The takeaway from this is that AAA gaming has plateaued, whereas smaller, lighter independent games are starting to make their mark, and the cream is rising to the top. The Calls of Duty of the industry will still have their top spot in the sun, and even as I speak, the atrocious PC port of Final Fantasy VII is the #1 seller on Steam, but it’s important to also note that Rogue Legacy, a retro-themed roguelike that came out of nowhere, is the #5 game on the largest distribution service in the industry. Even if larger games take up a significant amount of real estate on both the top sellers list and Steam’s featured spots, I’m willing to bet the margins for those games are far tighter than they are for Monaco. Gamers are speaking, and eventually, even executives are going to have to start listening.
Soon, and hopefully sooner before later, the industry’s money men are going to see that the indie segment – which is all it is to suits, a “segment” – is booming and should be catered to. This will result in a couple of Journey-like success stories, and a whole bunch of hilarious, Benny Hill-level catastrophies. The big publishers will attempt to purchase even more studios – think Playfish, or OMGPOP – and try to incorporate those studios into their own corporate structure, the games will suck, and everything will crash and burn, while smaller, more nimble competition will eat their lunch. While this will result in some games that should never exist, by and large, the quality will outstrip the crap. Single player gamers are a sizable chunk of the market, and virtually the entirety of the PC market, and they will be catered to, no matter how depressing the success of one or two games can seem.
That last part is the key: where some fall, others will take their places. Those of us who grew up with a certain style of game don’t have to play them on old consoles or emulators, we can simply get some of the amazing work that’s being made today, by people just like us. And while the death of AAA gaming, and the publishers pushing it out, will result in less games like The Last of Us, it will also result in less games like Aliens: Colonial Marines. Even better, the market shows that we don’t need those massive budget games to have amazing experiences. Yes, The Last of Us was unbelievable, but so was To The Moon, and it cost $50 less.

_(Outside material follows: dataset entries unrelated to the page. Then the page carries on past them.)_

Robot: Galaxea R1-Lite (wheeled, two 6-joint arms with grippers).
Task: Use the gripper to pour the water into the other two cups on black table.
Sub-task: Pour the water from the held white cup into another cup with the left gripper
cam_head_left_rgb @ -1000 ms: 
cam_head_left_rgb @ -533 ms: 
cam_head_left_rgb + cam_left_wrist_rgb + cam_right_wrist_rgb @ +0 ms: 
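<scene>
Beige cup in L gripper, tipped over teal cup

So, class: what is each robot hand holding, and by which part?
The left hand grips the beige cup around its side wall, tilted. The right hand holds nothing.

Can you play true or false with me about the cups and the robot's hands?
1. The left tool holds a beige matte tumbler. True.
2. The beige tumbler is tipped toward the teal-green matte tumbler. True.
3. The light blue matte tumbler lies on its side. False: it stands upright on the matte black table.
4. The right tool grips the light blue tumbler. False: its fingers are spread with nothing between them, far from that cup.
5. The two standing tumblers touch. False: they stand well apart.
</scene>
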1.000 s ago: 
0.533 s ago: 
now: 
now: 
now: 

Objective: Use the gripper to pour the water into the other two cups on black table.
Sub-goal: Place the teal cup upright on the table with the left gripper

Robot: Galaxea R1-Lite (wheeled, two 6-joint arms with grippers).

I could care less if EA, Ubisoft and other massive publishers survive this shift. I find it ironic that people who celebrate the free market cry when that market bites them in the rears. Companies need to either adapt or die, and if they end up doing the latter, no one should mourn their death. Personally, I’ll be too busy playing Knights of Pen and Paper ($10) to care.
EDIT: I accidentally wrote Rogue Galaxy instead of Rogue Legacy. This has been fixed. Whoops.
1 – Most people would argue for Madden instead of FIFA. My answer to that is, no one in Europe is buying Madden… but *everyone* is buying it in Europe. FIFA’s sales numbers blow Madden’s away.
2 – http://www.gamasutra.com/blogs/RaminShokrizade/20130626/194933/The_Top_F2P_Monetization_Tricks.php
3 – For sports fans unfamiliar with Taylor’s work: imagine if ESPN’s Kenny Mayne was Canadian, and even more obnoxious.